DuPage County farmer Ron Frieders dropped off a truckload of soybeans in Ottawa, where the Fox and Illinois rivers converge. From there, barges will carry the beans to the Mississippi River, south to New Orleans and across the world.
A system of navigable waterways makes Illinois one of the country's leading exporters of soybeans -- in particular to China, the destination for one of every four rows produced, experts say.
Illinois soybean facts• Illinois was the top soybean-producing state in 2017, growing nearly 612 million bushels.
• China is the top destination for Illinois soybeans.
• Illinois has 43,000 soybean farmers who farm 10 million acres.
• Animal agriculture is the No. 1 customer for soybeans.
• Hogs eat 74 percent of the soybean meal fed to Illinois livestock.
So, when the Trump administration escalated rhetoric of a trade war with the Chinese this spring, and China promised retaliation with tariffs, farmers around the Chicago suburbs and throughout the state began worrying.
When both countries imposed the tariffs last week, it stirred even more uncertainty for farmers who want a quick resolution. Since May, soybean prices dipped about $2 per bushel to $8.55 Wednesday, less than the approximately $9-per-bushel cost to produce the crop in Illinois.
The ramifications may reach into some suburban communities, as experts predict farmers forced to continue selling at a loss will cut spending in other areas, such as farm machinery, storage bins, pickup trucks and chemicals.
"There's a lot of people who will not make it through this," said Frieders, the treasurer of the DuPage County Farm Bureau.
President Donald Trump, who was attending the NATO summit in Belgium, sought to reassure soybean farmers in a pair of tweets Wednesday while acknowledging a solution won't come soon.
"I am in Brussels, but always thinking about our farmers. Soy beans fell 50% from 2012 to my election. Farmers have done poorly for 15 years. Other countries' trade barriers and tariffs have been destroying their businesses," Trump tweeted. "I will open things up, better than ever before, but it can't go too quickly. I am fighting for a level playing field for our farmers, and will win!"
Soybean prices fell about 33 percent from 2012 until Trump's election in 2016, according to the U.S. Department of Agriculture.
In short, the little bean is a big player in agriculture.
The USDA says just over 70 percent of the soybeans grown in the United States are used for animal feed, with poultry being the top livestock sector consuming soybeans. The second-largest market is for production of foods for human consumption, such as salad oil or frying oil, which uses about 15 percent of U.S. soybeans. A distant third is biodiesel.
Soybeans are particularly important here.
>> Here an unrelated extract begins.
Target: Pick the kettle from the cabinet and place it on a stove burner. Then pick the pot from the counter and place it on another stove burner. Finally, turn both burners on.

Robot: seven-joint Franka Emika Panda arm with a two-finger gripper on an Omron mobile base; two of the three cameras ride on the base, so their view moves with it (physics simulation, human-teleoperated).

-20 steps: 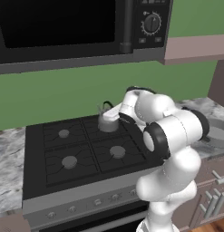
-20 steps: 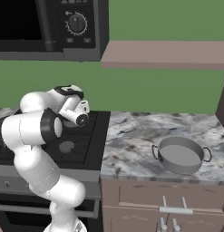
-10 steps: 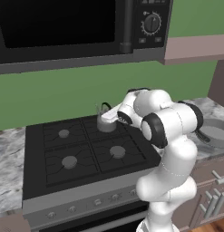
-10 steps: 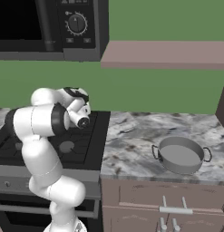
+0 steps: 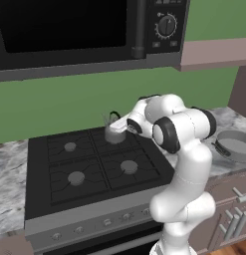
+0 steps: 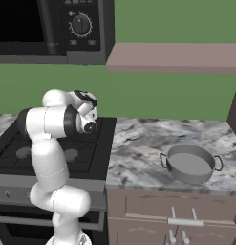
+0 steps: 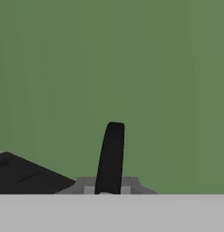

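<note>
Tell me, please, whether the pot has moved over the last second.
No. In the right base view the pot sits at the same spot on the counter, near its front edge.

The kettle [image 5: 114, 132] stands on the far right burner, so that place is taken — the three other burners [image 5: 76, 177] are bare. Above the cooktop the microwave [image 5: 84, 35] hangs low and closes the space from the top. On the right, the counter [image 6: 138, 148] is free up to the pot [image 6: 190, 163] — the cabinet [image 6: 177, 57] hangs above it.
</note>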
Illinois was the top soybean-producing state in 2017, growing nearly 612 million bushels, and about 60 percent of the crop is exported, according to the Illinois Soybean Association.
The state's largest soybean-growing counties are downstate -- McLean County produces 20 million bushels per year -- while Will County led the six-county area with 5.7 million bushels in 2017, followed by Kendall, Kane and McHenry counties.
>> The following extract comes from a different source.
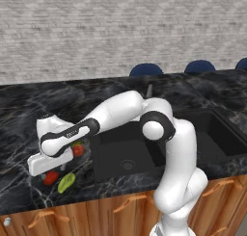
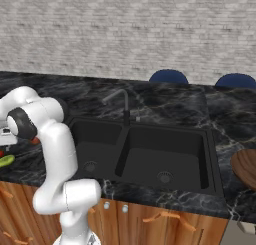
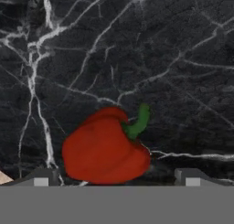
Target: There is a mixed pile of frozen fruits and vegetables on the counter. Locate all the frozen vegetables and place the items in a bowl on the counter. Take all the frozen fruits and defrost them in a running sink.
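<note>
Three views are catalogued in turn.

Left base view: the counter (image 1: 29,102), black marble with pale veins, is seen running across the frame, with the sink (image 1: 125,155) set into it at centre. The arm is stretched toward nine o'clock, its hand low over the produce at the counter's front edge. A red chunk (image 1: 50,177) is seen just below the hand, a yellow-green oblong (image 1: 66,181) just beside it toward three o'clock, and a red-orange ball (image 1: 78,149) nearer the sink, partly covered by the forearm. The gripper's fingers are hidden under the hand here. Blue chair backs (image 1: 146,69) are seen at twelve o'clock behind the counter.

Right base view: both sink basins, their round drains and the slim faucet (image 2: 121,105) are shown in full. A wooden bowl (image 2: 245,167) is cut by the frame at three o'clock. At nine o'clock, slivers of the yellow-green oblong and of red produce are seen behind the arm.

Hand view: the red chunk is resolved as a red pepper with a green stem, lying on the marble toward six o'clock. The gripper (image 3: 116,178) is held spread wide, one fingertip (image 3: 41,177) on either side of the pepper, nothing pinched.
</note>
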Available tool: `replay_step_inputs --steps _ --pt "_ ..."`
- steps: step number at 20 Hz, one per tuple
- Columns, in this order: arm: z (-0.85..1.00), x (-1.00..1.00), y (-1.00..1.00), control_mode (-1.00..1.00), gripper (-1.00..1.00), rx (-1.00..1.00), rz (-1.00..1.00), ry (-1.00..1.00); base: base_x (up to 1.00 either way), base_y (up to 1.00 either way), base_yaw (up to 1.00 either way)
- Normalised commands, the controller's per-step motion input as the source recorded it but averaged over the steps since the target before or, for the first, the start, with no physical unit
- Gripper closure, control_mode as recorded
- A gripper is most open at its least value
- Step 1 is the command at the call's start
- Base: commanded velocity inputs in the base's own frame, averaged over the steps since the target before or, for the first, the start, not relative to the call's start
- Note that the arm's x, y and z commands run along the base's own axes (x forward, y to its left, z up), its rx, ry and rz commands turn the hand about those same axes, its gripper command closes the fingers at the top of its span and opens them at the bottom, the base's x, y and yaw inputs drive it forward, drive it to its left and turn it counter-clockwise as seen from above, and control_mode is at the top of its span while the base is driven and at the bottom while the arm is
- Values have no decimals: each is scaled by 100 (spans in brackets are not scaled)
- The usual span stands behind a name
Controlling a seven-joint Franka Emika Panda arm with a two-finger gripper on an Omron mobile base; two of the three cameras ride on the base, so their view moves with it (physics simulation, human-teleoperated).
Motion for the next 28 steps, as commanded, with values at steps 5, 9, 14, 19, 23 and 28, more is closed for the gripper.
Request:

Kane County Farm Bureau President Joe White, who farms about 500 acres of soybeans west of Kaneville, said the situation is worrisome but that he's more concerned as a consumer about steel, aluminum and lumber. He predicted that as China looks to Brazil or Argentina for soybeans, other countries usually dependent on those South American countries will need U.S. crops.
"We're concerned," White said. "I don't want to underplay that, but we realize it's going to take some time. Is it going to get better or is it going to get worse?"
It could be getting worse. Gov. Bruce Rauner said Tuesday a trade war "could cause massive unemployment and job losses." The same day, the Trump administration promised to impose tariffs on another $200 billion worth of Chinese products, and China pledged Wednesday to take countermeasures.
Bona Heinsohn, the director of governmental affairs and public relations at the Cook County Farm Bureau, said it's important the trade war be resolved "quickly and congenially," not just for farmers but other residents, too.
"When you get into the collar counties and the more rural counties, the farm economy is a large driver of the local economies," Heinsohn said. "When individuals don't have money, they're not spending money."
Frieders also hopes new legislation or a trade agreement is reached soon.
"You have to have faith that things are going to get better, but it's pretty dire right now," he said.